La vi anoche, a las y tantas porque no hay quien duerma con esta calor y la perspectiva de no poder coger el sueño hasta muuucho más tarde estaba ya acechando.

Así que, copazo de Billy Wilder al coleto.

Un soltero con su cutre-apartamento de soltero que “presta” a los colegas de la ofi para sus cutre-aventurillas amatorias. Una cutre-vida que al final se transforma en una posibilidad menos cutre. Nada heróico, nada grandilocuente, solo un juego de cartas.

¡Ah, y champán!

Qué ternura, qué mirada irónica hacia la gente, el poder, el sexo, la “disponibilidad” de unos y el apetito por disponer de otros. Qué equilibrio entre lo amable, lo profundamente triste y lo puaj-ácido. No hay necesidad de muletillas ni de eslóganes para hacer una soberana crítica al ansia de poder no solo de los “poderosos”, sino de… los ansiosos.

La soledad del pobre CC Baxter expresada con un círculo de aceitunas de martini (pinchadas) formando una estrella encima del mostrador del bareto. Al principio de la escena son cinco (creo contar), luego unas doce, pero no da tiempo a contar porque el dueño echa a los ultimos borrachos, apaga la luz y cierra el bar. ¡Es Nochebuena!

Una se siente echada de ese bar en el que el prota ha recalado como un barco a la deriva, tan escorado que mantiene el equilibrio de puro milagro apoyando en la mejilla de una desconocida, bailando como un pelele.

Qué aburrido estoy delante de la tele

¡Y por cierto! La expresión corporal de Lemmon… probé varias veces a mirar la peli sin sonido… ¡Vamos! Lo mismito que los muñecolates de las pelis de ahora. Riqueza no solo de expresiones faciales (que a mi no me agradan especialmente) sino sobre todo de formas de moverse para expresar estados de ánimo o decir “cosas”.

Aparte de los diálogos estupendos (el monólogo de Baxter cuando va a darle “una buena noticia” a Sheldrake y la réplica exacta de éste), de los giros contínuos que dan un ritmo alegre a una peli de tono “triste” -en la que el blanco y negro hace parecer más decrépito aún el puñetero apartamento- de la interpretación de Jack Lemmon y del corte de pelo de la McLaine, lo que me gustó y en lo que reparé continuamente fue en los objetos.
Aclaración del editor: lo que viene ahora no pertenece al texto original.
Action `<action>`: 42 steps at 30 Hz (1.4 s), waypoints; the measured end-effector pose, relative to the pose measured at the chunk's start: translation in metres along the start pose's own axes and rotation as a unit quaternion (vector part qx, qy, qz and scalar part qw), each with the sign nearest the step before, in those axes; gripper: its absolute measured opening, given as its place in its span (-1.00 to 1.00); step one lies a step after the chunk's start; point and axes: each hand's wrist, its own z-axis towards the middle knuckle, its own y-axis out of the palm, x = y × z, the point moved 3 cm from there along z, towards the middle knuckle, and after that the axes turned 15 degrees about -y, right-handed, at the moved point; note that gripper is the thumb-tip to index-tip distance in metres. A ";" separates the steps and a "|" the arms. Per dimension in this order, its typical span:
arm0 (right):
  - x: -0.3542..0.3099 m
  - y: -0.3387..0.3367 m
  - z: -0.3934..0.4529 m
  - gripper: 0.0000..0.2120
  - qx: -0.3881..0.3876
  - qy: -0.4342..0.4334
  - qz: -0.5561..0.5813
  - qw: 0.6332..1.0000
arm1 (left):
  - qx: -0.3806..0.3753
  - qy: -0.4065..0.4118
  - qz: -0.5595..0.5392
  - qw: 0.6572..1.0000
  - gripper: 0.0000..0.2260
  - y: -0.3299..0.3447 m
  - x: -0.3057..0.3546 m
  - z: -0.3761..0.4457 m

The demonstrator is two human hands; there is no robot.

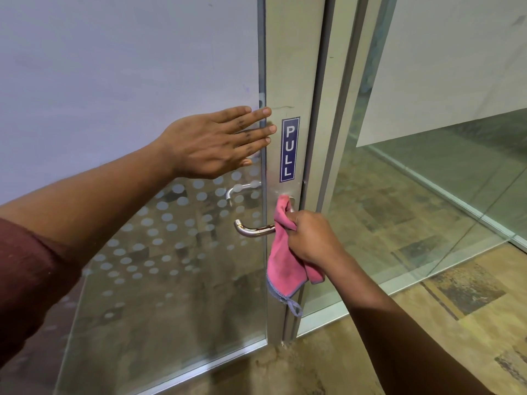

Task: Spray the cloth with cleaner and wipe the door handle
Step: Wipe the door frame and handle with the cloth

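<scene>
A chrome lever door handle (pixel 251 230) sticks out to the left from the metal stile of a glass door (pixel 285 81). My right hand (pixel 310 238) grips a pink cloth (pixel 285 266) bunched around the handle's base, and the rest of the cloth hangs down below my fist. My left hand (pixel 216 141) lies flat with straight fingers against the door above the handle, fingertips at the stile's edge. No spray bottle is in view.
A blue PULL sticker (pixel 289 149) runs down the stile above the handle. A second handle (pixel 242 189) shows through the frosted, dotted glass. A fixed glass panel (pixel 427 166) stands to the right, over patterned carpet floor (pixel 456 309).
</scene>
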 end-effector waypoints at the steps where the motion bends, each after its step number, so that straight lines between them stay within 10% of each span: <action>1: -0.004 0.002 0.000 -0.76 0.000 -0.001 0.001 1.000 | -0.001 0.002 0.000 1.000 -0.48 0.000 0.000 0.000; 33: -0.063 0.040 0.008 -0.85 0.070 0.075 -0.010 0.995 | 0.011 0.040 -0.018 0.999 -0.46 0.009 0.000 -0.003; 42: -0.018 0.006 -0.010 -0.85 0.138 0.156 0.344 0.916 | 0.011 0.039 -0.019 0.999 -0.44 0.006 0.000 -0.002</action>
Cómo se decían cosas con los objetos, los objetos de la vida cotidiana, nada excepcionales: las aceitunas del martini; el espejito roto que Fran se deja olvidado; las servilletas que hay que pedir prestadas; el teléfono y las agendas de oficina… ¡El spaghetti reseco que al cabo de los días está todavía pegado en el cordaje de la raqueta de tenis!

Nada mejor que un clásico para irse a la cama contento con la vida, incluso olvidado del calorazo ejpañol de principios de agosto. ¡San Billy Wilder bendito!